**What this task involves**.
All of the data below needs to be set down again, exactly as shown.

**Data**.
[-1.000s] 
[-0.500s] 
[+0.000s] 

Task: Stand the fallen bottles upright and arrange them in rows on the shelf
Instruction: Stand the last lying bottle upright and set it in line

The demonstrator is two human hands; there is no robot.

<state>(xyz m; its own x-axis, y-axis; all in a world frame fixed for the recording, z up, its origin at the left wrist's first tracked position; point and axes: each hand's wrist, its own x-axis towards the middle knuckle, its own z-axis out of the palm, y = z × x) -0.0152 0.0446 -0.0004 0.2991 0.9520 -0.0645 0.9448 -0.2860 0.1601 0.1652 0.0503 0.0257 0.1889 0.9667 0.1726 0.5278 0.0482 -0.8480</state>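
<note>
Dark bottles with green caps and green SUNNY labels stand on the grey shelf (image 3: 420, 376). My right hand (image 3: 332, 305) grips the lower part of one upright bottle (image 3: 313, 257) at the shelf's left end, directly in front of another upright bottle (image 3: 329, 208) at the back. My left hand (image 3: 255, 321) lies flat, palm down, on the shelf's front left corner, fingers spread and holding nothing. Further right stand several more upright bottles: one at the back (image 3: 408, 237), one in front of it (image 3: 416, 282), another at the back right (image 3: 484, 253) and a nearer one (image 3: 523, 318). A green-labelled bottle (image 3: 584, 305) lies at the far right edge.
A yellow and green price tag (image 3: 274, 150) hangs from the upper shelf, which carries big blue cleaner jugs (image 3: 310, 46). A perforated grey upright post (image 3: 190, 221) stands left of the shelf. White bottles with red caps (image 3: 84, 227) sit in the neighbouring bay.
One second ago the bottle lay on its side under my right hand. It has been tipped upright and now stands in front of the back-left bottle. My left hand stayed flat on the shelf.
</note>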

**Output below**.
[-1.000s] 
[-0.500s] 
[+0.000s] 

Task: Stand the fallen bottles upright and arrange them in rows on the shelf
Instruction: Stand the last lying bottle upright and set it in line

The demonstrator is two human hands; there is no robot.

<state>(xyz m; its own x-axis, y-axis; all in a world frame fixed for the recording, z up, its origin at the left wrist's first tracked position; point and axes: each hand's wrist, its own x-axis towards the middle knuckle, its own z-axis out of the palm, y = z × x) -0.0152 0.0446 -0.0004 0.2991 0.9520 -0.0645 0.9448 -0.2860 0.1601 0.1652 0.0503 0.0257 0.1889 0.9667 0.1726 0.5278 0.0482 -0.8480</state>
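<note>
Dark bottles with green caps and green SUNNY labels stand on the grey shelf (image 3: 420, 376). My right hand (image 3: 332, 305) grips the lower part of one upright bottle (image 3: 313, 257) at the shelf's left end, directly in front of another upright bottle (image 3: 329, 208) at the back. My left hand (image 3: 255, 321) lies flat, palm down, on the shelf's front left corner, fingers spread and holding nothing. Further right stand several more upright bottles: one at the back (image 3: 408, 237), one in front of it (image 3: 416, 282), another at the back right (image 3: 484, 253) and a nearer one (image 3: 523, 318). A green-labelled bottle (image 3: 584, 305) lies at the far right edge.
A yellow and green price tag (image 3: 274, 150) hangs from the upper shelf, which carries big blue cleaner jugs (image 3: 310, 46). A perforated grey upright post (image 3: 190, 221) stands left of the shelf. White bottles with red caps (image 3: 84, 227) sit in the neighbouring bay.
One second ago the bottle lay on its side under my right hand. It has been tipped upright and now stands in front of the back-left bottle. My left hand stayed flat on the shelf.
</note>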

This exercise has nothing more to it.